> ASSIGNMENT:
From first line to last, print the records exactly, but leave out the pictures.

(Saved entries)
———
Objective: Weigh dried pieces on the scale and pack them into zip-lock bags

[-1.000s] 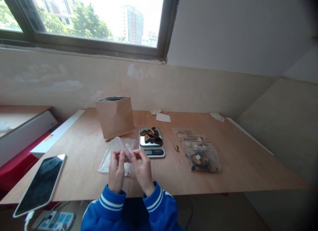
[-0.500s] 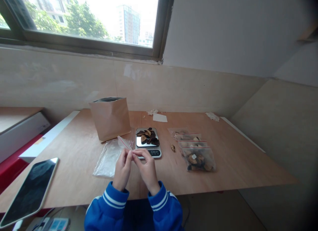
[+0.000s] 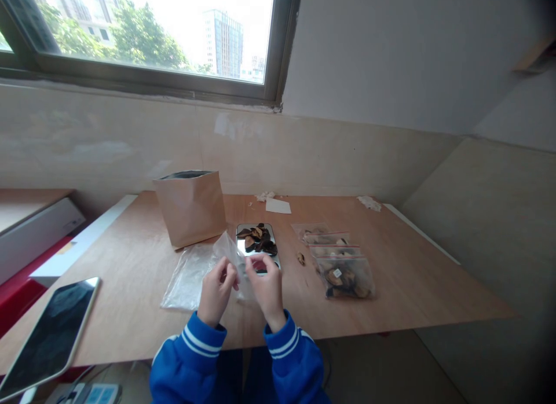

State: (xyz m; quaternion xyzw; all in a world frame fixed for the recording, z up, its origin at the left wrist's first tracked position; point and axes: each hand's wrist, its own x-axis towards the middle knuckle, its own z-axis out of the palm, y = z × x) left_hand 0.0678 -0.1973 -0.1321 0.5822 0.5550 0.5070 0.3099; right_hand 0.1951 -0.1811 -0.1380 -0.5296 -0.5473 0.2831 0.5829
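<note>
A clear plastic zip bag (image 3: 245, 287) is stretched between my two hands. My left hand (image 3: 218, 289) pinches one side of its edge with curled fingers. The other side is pinched by my right hand (image 3: 266, 287), thumb against fingers. Just beyond the hands is a kitchen scale (image 3: 240, 250), its front panel partly covered by my right hand. Dark dried slices, perhaps mushroom, (image 3: 259, 240) are heaped on its plate. To the left, more flat clear bags (image 3: 185, 279) lie on the table.
A brown paper pouch (image 3: 190, 212) stands open at the back left. Several filled zip bags (image 3: 345, 276) overlap on the right, near one loose dried slice (image 3: 301, 259). A tablet (image 3: 50, 334) lies at the left edge, and a white card (image 3: 278, 206) at the back.
My hands have moved apart from their close pinch. The zip bag, narrow and edge-on before, is now spread and hangs between them.
</note>
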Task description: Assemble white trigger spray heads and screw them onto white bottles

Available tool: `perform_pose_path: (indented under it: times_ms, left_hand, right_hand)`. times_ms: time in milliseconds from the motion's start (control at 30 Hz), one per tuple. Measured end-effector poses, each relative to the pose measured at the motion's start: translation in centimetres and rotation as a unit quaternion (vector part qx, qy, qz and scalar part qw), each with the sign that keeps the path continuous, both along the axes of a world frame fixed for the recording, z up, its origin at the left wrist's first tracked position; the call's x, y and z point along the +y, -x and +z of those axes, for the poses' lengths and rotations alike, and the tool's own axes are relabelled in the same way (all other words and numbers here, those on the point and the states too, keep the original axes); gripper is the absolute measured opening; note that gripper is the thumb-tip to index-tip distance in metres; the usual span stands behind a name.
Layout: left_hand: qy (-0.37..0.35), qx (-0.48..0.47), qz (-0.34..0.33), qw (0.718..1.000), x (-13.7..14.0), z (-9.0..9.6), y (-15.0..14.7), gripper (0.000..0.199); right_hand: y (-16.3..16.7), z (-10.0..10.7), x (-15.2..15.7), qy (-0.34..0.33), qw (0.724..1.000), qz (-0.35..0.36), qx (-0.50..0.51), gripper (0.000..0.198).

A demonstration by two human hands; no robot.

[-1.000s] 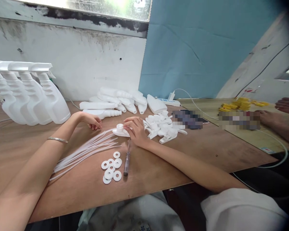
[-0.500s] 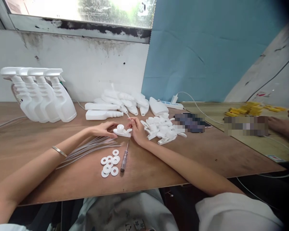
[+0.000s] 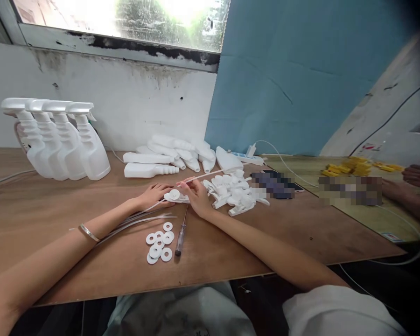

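My left hand (image 3: 153,197) is closed on the left end of a white spray trigger head (image 3: 175,196), whose round collar faces up. A thin white tube (image 3: 210,175) slants up to the right from the pinched fingers of my right hand (image 3: 199,199), which is against the head's other end. Several loose tubes (image 3: 143,219) lie under and beside my left wrist. In front are a pile of white ring washers (image 3: 156,252) and a screwdriver (image 3: 180,240) with a clear handle. More trigger heads (image 3: 236,192) are heaped right of my right hand.
White bottles (image 3: 150,170) lie piled along the wall. Several assembled spray bottles (image 3: 96,156) stand at the left. A phone (image 3: 296,186), a power strip (image 3: 248,158) and a cable are at the right. Beyond are yellow pieces (image 3: 350,167) and another person's hand (image 3: 418,177).
The tube in my right hand has swung from pointing up-left to slanting up-right. Some loose tubes near my left wrist have shifted. The trigger head stays between my hands.
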State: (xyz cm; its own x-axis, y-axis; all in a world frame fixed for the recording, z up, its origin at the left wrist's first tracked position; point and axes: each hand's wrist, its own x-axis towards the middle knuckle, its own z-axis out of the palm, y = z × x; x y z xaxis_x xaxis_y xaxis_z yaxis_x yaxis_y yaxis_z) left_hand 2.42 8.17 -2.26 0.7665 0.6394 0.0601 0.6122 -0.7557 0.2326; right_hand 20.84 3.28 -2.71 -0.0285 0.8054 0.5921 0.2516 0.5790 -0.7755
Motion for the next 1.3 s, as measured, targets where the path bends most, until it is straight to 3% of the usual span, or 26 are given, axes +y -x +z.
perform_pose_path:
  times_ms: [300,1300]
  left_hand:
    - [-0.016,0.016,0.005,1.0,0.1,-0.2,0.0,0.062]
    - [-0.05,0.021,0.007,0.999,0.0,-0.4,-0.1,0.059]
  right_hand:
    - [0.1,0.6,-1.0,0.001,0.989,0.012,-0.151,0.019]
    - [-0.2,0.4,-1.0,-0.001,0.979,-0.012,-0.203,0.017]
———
> SOLUTION TO THIS PROBLEM:
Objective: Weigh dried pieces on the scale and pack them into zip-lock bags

[-1.000s] 
[-0.500s] 
[+0.000s] 

State: (xyz m; quaternion xyzw; all in a world frame fixed for the recording, z up, its origin at the left wrist's first tracked position; point and axes: each hand's wrist, its own x-axis towards the middle knuckle, its own z-axis out of the palm, y = z × x) left_hand 0.0678 -0.1973 -0.1321 0.5822 0.5550 0.5070 0.3099; right_hand 0.1951 -0.1811 -0.1380 -0.5296 -0.5473 0.2831 0.5829
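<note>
A clear plastic zip bag (image 3: 245, 287) is stretched between my two hands. My left hand (image 3: 218, 289) pinches one side of its edge with curled fingers. The other side is pinched by my right hand (image 3: 266, 287), thumb against fingers. Just beyond the hands is a kitchen scale (image 3: 240, 250), its front panel partly covered by my right hand. Dark dried slices, perhaps mushroom, (image 3: 259, 240) are heaped on its plate. To the left, more flat clear bags (image 3: 185, 279) lie on the table.
A brown paper pouch (image 3: 190, 212) stands open at the back left. Several filled zip bags (image 3: 345, 276) overlap on the right, near one loose dried slice (image 3: 301, 259). A tablet (image 3: 50, 334) lies at the left edge, and a white card (image 3: 278, 206) at the back.
My hands have moved apart from their close pinch. The zip bag, narrow and edge-on before, is now spread and hangs between them.
</note>
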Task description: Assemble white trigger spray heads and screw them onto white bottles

Available tool: `perform_pose_path: (indented under it: times_ms, left_hand, right_hand)`. times_ms: time in milliseconds from the motion's start (control at 30 Hz), one per tuple. Measured end-effector poses, each relative to the pose measured at the motion's start: translation in centimetres and rotation as a unit quaternion (vector part qx, qy, qz and scalar part qw), each with the sign that keeps the path continuous, both along the axes of a world frame fixed for the recording, z up, its origin at the left wrist's first tracked position; the call's x, y and z point along the +y, -x and +z of those axes, for the poses' lengths and rotations alike, and the tool's own axes are relabelled in the same way (all other words and numbers here, those on the point and the states too, keep the original axes); gripper is the absolute measured opening; note that gripper is the thumb-tip to index-tip distance in metres; the usual span stands behind a name.
Layout: left_hand: qy (-0.37..0.35), qx (-0.48..0.47), qz (-0.34..0.33), qw (0.718..1.000), x (-13.7..14.0), z (-9.0..9.6), y (-15.0..14.7), gripper (0.000..0.199); right_hand: y (-16.3..16.7), z (-10.0..10.7), x (-15.2..15.7), qy (-0.34..0.33), qw (0.724..1.000), qz (-0.35..0.36), qx (-0.50..0.51), gripper (0.000..0.198).

A demonstration by two human hands; no robot.

[-1.000s] 
[-0.500s] 
[+0.000s] 

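My left hand (image 3: 153,197) is closed on the left end of a white spray trigger head (image 3: 175,196), whose round collar faces up. A thin white tube (image 3: 210,175) slants up to the right from the pinched fingers of my right hand (image 3: 199,199), which is against the head's other end. Several loose tubes (image 3: 143,219) lie under and beside my left wrist. In front are a pile of white ring washers (image 3: 156,252) and a screwdriver (image 3: 180,240) with a clear handle. More trigger heads (image 3: 236,192) are heaped right of my right hand.
White bottles (image 3: 150,170) lie piled along the wall. Several assembled spray bottles (image 3: 96,156) stand at the left. A phone (image 3: 296,186), a power strip (image 3: 248,158) and a cable are at the right. Beyond are yellow pieces (image 3: 350,167) and another person's hand (image 3: 418,177).
The tube in my right hand has swung from pointing up-left to slanting up-right. Some loose tubes near my left wrist have shifted. The trigger head stays between my hands.
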State: (xyz cm; its own x-axis, y-axis; all in a world frame fixed for the recording, z up, its origin at the left wrist's first tracked position; point and axes: each hand's wrist, its own x-axis towards the middle knuckle, its own z-axis out of the palm, y = z × x; x y z xaxis_x xaxis_y xaxis_z yaxis_x yaxis_y yaxis_z) left_hand 2.42 8.17 -2.26 0.7665 0.6394 0.0601 0.6122 -0.7557 0.2326; right_hand 20.84 3.28 -2.71 -0.0285 0.8054 0.5921 0.2516 0.5790 -0.7755
Motion for the next 1.3 s, as measured, targets where the path bends most, until it is straight to 3% of the usual span, or 26 are given, axes +y -x +z.
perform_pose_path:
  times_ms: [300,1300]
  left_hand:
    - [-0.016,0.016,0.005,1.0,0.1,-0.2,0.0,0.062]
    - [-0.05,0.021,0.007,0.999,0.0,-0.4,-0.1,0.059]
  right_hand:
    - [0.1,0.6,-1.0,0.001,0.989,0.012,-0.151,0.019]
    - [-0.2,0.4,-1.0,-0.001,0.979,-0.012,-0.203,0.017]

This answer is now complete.